The State argues that the Boyer decision is inapplicable to the present case because the plaintiff in Boyer could proceed against the nonresident defendant pursuant to the Revised Uniform Reciprocal Enforcement of Support Act. (See Ill. Rev. Stat. 1981, ch. 40, par. 1201 et seq.) In Boyer this court pointed out that the plaintiff was "not left at a severe disadvantage" by our ruling because she could proceed under the Revised Uniform Reciprocal Enforcement of Support Act. (Boyer v. Boyer (1978), 73 Ill.2d 331, 341.) The acknowledgment of this fact, however, does not mean that this court was deciding the case on the basis of who would be placed at a greater disadvantage by our decision. Rather, the case was decided by the traditional rules of due process. As stated in Boyer:
"[A]n orderly and fair administration of the law requires protection against being compelled to answer claims brought in distant States with which the defendant has little or no association, and in which he would be faced with an undue burden in making his defense, keeping in mind that lawsuits can be brought on frivolous demands and groundless claims. It should not lie within the choice of the plaintiff to engage in `forum shopping,' nor should the defendant be required to defend in any and all jurisdictions wherein the wife may choose to maintain her action." Boyer v. Boyer (1978), 73 Ill.2d 331, 341.
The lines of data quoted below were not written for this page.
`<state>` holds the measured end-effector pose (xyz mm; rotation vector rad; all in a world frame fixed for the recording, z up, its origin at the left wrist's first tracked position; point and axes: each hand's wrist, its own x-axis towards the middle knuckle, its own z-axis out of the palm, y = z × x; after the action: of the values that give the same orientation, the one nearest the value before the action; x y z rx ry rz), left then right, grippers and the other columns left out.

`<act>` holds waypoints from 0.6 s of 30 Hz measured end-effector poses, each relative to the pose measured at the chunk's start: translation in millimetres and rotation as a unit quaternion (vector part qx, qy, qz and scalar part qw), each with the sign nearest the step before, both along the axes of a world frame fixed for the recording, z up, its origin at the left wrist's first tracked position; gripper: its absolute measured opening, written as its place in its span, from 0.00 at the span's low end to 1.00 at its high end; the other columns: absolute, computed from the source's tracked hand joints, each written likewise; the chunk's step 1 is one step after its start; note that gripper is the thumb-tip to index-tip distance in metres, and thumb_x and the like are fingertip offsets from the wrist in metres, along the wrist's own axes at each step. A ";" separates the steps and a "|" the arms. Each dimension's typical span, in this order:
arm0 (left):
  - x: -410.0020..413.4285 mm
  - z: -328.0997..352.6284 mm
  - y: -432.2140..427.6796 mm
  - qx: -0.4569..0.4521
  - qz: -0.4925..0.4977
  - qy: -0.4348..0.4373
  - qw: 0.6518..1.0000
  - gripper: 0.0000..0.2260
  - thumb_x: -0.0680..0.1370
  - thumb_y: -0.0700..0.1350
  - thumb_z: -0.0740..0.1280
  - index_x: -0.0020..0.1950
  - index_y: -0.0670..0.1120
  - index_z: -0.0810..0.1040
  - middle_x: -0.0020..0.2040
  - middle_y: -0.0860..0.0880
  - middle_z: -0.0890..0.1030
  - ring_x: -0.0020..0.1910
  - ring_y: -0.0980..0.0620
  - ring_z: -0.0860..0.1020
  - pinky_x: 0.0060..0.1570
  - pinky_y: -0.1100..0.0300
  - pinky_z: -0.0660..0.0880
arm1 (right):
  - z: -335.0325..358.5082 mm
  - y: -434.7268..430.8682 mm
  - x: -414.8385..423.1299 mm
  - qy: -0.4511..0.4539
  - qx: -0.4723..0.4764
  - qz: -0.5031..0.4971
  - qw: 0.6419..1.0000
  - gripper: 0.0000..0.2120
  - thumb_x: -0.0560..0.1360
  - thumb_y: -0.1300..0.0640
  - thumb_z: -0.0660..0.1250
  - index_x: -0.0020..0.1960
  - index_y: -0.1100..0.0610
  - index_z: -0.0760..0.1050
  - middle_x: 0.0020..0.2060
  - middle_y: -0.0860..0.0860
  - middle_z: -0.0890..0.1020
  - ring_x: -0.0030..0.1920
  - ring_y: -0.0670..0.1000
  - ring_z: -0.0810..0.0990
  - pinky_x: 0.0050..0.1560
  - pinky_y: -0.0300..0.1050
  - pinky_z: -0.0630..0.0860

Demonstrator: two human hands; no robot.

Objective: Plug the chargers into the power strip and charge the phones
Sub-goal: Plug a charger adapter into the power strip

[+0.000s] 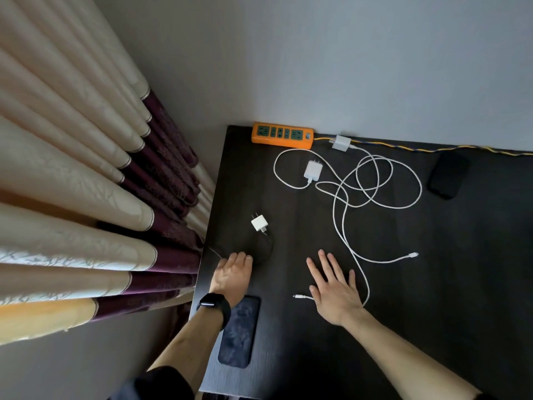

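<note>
Socket markings on the orange power strip (282,136) too small to read. Sits against the grey wall (346,67) at the far edge of the dark wood-grain table (432,284), yellow-and-blue braided cord (432,148) trailing right along the wall. Loose on the table: white charger (341,143) just beside the strip's right end, second charger (313,170) a little nearer, third charger (260,223) toward the left edge with a black cable (269,246). Tangled white cables (375,180) across the middle. Dark phone (447,174) far right, second phone (239,332) at the near edge, partly under the left forearm. Left hand (233,274), ringed, black watch (213,306) on the wrist, fingers curled down at the black cable; grip impossible to tell. Right hand (334,293) flat, fingers spread, resting over a white cable. Cream-and-purple curtain (86,168) at left.
</note>
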<state>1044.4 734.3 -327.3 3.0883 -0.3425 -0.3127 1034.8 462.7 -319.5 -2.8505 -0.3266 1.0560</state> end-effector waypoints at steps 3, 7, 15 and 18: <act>-9.7 15.9 1.6 -0.074 -0.016 -0.044 0.996 0.03 0.75 0.44 0.63 0.46 0.47 0.75 0.40 0.50 0.77 0.37 0.48 0.79 0.38 0.54 0.77 | 19.1 23.1 11.9 0.016 0.064 -0.140 0.988 0.25 0.80 0.39 0.57 0.72 0.50 0.69 0.78 0.54 0.62 0.79 0.55 0.59 0.74 0.55 0.62; -30.8 42.8 -1.6 -0.144 -0.014 -0.043 0.989 0.09 0.79 0.47 0.54 0.48 0.49 0.73 0.43 0.52 0.78 0.41 0.50 0.78 0.42 0.56 0.74 | 42.3 76.1 28.2 0.217 0.315 -0.534 0.754 0.23 0.78 0.33 0.59 0.49 0.52 0.76 0.47 0.52 0.84 0.49 0.55 0.84 0.52 0.53 0.80; -68.2 62.5 8.3 -0.271 0.195 0.164 0.928 0.09 0.78 0.55 0.62 0.53 0.52 0.73 0.51 0.54 0.81 0.51 0.50 0.80 0.54 0.55 0.76 | 56.9 118.4 30.6 0.203 0.393 -0.595 0.670 0.10 0.83 0.56 0.63 0.59 0.59 0.80 0.37 0.50 0.83 0.31 0.47 0.75 0.34 0.40 0.69; -48.1 70.8 7.0 -0.419 0.377 0.194 0.803 0.12 0.75 0.54 0.71 0.54 0.51 0.75 0.50 0.55 0.82 0.52 0.54 0.81 0.58 0.59 0.75 | 71.2 110.9 20.1 0.159 0.426 -0.529 0.717 0.07 0.82 0.56 0.65 0.57 0.54 0.80 0.41 0.48 0.86 0.35 0.47 0.78 0.34 0.39 0.71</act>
<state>996.3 741.3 -256.4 1.9814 0.5961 -0.5425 1054.8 573.6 -248.3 -1.4936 0.6324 0.7507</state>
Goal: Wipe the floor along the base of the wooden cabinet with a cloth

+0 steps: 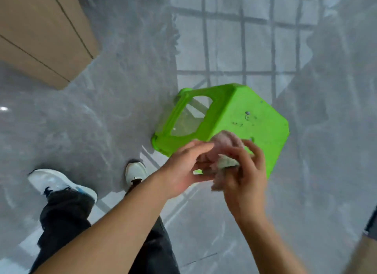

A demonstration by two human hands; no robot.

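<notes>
The grey marbled floor filled most of the view, glossy enough to mirror a window grid at upper right. The wooden cabinet stood at the upper left, its pale brown panels split by dark seams, and its base met the floor along a line running from the left edge toward the corner, then turning up and away along the cabinet's other face. That base strip lay up and to the left of the hands, well apart from them, so by my judgement the left hand was the nearer one, and the coming move would call for a crouch and a long reach across to the left. A bright green plastic stool sat tilted on the floor just beyond the hands, speckled with dark marks. Two white shoes and dark trousers showed at lower left, standing between cabinet and stool. The left hand was half curled, its fingers pinching one side of the cloth, while the right hand closed around the other side. The cloth was held up in the air between them, clear of the floor, in front of the stool: a small, crumpled, pinkish-grey rag, fuzzy and blurred, bunched rather than spread flat.
</notes>
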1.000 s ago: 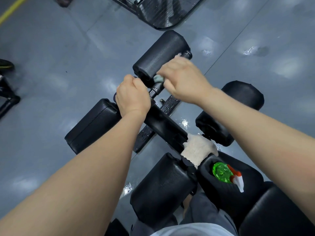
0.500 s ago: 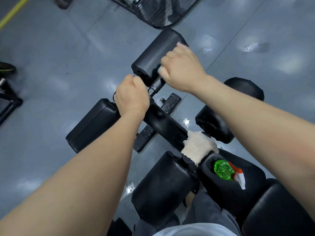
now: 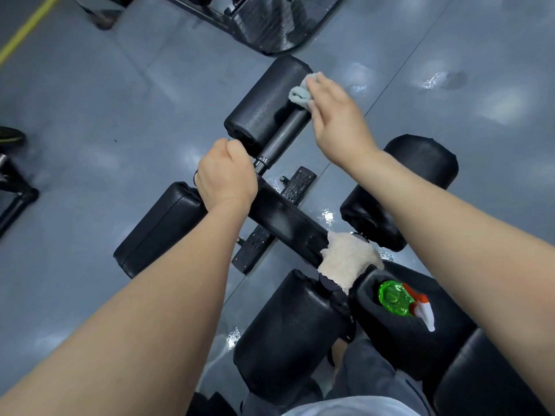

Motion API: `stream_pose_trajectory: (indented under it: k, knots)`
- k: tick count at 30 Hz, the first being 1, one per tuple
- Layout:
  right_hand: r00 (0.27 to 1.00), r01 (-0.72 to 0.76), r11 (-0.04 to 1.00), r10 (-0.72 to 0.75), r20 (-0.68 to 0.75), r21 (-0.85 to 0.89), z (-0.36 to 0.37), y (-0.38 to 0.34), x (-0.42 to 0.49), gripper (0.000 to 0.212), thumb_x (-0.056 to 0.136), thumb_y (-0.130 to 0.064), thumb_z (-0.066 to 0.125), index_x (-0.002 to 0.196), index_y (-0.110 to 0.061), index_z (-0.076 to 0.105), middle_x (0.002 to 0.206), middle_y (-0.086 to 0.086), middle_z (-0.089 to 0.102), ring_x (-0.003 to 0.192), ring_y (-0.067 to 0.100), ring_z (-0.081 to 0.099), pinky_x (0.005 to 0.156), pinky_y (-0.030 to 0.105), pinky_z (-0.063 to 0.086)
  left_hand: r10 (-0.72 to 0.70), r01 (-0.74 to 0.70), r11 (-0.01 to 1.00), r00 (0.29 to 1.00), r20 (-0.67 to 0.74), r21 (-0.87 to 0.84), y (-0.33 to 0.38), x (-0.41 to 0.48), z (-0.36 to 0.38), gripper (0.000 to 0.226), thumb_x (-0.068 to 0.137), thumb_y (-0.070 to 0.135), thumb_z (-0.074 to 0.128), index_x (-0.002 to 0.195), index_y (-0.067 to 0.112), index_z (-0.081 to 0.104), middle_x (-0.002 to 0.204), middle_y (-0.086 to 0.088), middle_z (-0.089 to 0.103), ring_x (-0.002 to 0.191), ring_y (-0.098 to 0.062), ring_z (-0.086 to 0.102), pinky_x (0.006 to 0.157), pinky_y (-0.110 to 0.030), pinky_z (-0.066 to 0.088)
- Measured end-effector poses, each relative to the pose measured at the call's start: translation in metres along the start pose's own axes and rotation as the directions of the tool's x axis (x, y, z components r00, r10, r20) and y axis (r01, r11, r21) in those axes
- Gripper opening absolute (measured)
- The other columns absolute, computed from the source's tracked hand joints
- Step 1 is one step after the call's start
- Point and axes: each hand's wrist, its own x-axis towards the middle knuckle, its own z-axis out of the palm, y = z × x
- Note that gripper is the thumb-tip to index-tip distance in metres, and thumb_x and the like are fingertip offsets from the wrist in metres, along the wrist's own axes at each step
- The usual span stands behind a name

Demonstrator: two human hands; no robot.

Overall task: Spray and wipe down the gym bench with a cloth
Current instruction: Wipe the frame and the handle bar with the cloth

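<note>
While the right hand (image 3: pixel 339 121) lays straight, closed-up fingers (image 3: pixel 322 85) on a bunched grey cloth (image 3: pixel 298 94) against the roller pad (image 3: pixel 264 106) in the upper middle of the frame, the left hand (image 3: pixel 226 175) is fisted round the top of the gym bench (image 3: pixel 285 217) beam just below. Whether the thumb pins the cloth I cannot tell. With so loose a hold, a hard stroke over the pad's rounded end could drag the cloth off onto the floor (image 3: pixel 90 115). Leaning forward could also knock the green spray bottle (image 3: pixel 393 297) or the cream towel (image 3: pixel 348 259) off the padding at lower right.
</note>
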Motion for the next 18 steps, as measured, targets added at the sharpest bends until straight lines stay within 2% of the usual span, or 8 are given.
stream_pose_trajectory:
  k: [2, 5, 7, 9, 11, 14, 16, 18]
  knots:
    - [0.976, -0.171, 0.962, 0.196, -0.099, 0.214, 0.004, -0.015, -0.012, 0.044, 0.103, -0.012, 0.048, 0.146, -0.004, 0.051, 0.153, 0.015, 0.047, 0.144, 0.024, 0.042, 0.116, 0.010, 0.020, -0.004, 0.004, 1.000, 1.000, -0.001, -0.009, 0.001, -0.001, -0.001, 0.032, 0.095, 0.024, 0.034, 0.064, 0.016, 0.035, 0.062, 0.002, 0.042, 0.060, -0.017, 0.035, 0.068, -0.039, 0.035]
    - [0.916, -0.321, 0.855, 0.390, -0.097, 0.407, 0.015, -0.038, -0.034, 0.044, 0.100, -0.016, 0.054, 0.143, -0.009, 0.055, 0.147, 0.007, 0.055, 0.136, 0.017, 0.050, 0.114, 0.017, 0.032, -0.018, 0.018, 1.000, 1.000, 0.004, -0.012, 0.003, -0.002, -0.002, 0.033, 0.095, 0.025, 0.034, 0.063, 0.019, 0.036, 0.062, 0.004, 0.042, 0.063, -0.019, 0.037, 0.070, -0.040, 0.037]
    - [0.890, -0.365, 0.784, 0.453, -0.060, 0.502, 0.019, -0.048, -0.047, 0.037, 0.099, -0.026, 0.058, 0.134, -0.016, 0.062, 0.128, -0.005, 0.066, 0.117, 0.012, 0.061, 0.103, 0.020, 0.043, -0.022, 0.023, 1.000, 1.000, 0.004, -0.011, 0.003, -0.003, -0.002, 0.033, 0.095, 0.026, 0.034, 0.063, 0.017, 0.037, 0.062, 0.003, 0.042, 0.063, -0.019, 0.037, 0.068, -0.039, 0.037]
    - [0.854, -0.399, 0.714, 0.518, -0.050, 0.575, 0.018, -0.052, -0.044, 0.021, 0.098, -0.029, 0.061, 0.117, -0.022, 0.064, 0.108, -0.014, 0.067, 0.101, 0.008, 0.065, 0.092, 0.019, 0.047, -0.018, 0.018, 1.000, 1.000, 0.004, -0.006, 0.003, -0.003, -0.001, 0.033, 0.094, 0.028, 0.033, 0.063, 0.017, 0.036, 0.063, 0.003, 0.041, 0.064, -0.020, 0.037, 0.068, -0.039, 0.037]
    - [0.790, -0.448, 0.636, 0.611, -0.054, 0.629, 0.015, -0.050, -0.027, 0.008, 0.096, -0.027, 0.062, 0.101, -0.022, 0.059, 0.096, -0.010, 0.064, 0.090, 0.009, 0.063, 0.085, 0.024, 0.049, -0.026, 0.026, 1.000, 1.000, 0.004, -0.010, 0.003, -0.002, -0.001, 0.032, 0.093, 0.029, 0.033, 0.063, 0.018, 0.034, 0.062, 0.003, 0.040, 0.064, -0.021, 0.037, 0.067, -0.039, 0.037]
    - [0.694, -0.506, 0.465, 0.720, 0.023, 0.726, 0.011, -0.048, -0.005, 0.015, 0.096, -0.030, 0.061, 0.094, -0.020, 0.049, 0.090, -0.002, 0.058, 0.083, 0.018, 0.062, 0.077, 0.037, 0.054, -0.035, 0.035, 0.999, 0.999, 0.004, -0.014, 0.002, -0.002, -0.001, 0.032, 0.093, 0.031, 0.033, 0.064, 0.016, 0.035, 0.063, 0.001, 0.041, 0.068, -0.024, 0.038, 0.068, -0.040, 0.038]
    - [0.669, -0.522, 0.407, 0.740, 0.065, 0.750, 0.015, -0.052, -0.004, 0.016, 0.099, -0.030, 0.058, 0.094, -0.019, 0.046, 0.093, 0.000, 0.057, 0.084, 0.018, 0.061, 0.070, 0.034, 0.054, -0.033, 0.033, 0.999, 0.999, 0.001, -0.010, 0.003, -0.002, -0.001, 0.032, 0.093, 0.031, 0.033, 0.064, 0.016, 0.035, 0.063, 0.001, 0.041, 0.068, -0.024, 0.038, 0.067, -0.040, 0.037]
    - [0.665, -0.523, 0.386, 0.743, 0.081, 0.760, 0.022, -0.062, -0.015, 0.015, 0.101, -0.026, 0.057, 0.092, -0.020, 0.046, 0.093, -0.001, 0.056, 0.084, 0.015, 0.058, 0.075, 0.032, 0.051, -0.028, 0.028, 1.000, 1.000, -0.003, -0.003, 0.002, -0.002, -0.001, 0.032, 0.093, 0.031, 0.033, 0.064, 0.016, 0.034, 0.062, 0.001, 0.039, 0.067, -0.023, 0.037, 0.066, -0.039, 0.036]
The reasoning of the Boyer decision is applicable to the present case. The circuit court's exercise of jurisdiction was improper because the defendant lacks sufficient minimum contacts within Illinois to make it fair and reasonable to require him to defend the action here. Thus, the appellate court was correct in reversing the circuit court's denial of the defendant's motion to quash service of process.
For the reasons stated herein, the decision of the appellate court reversing the trial court's denial of the motion to quash is affirmed.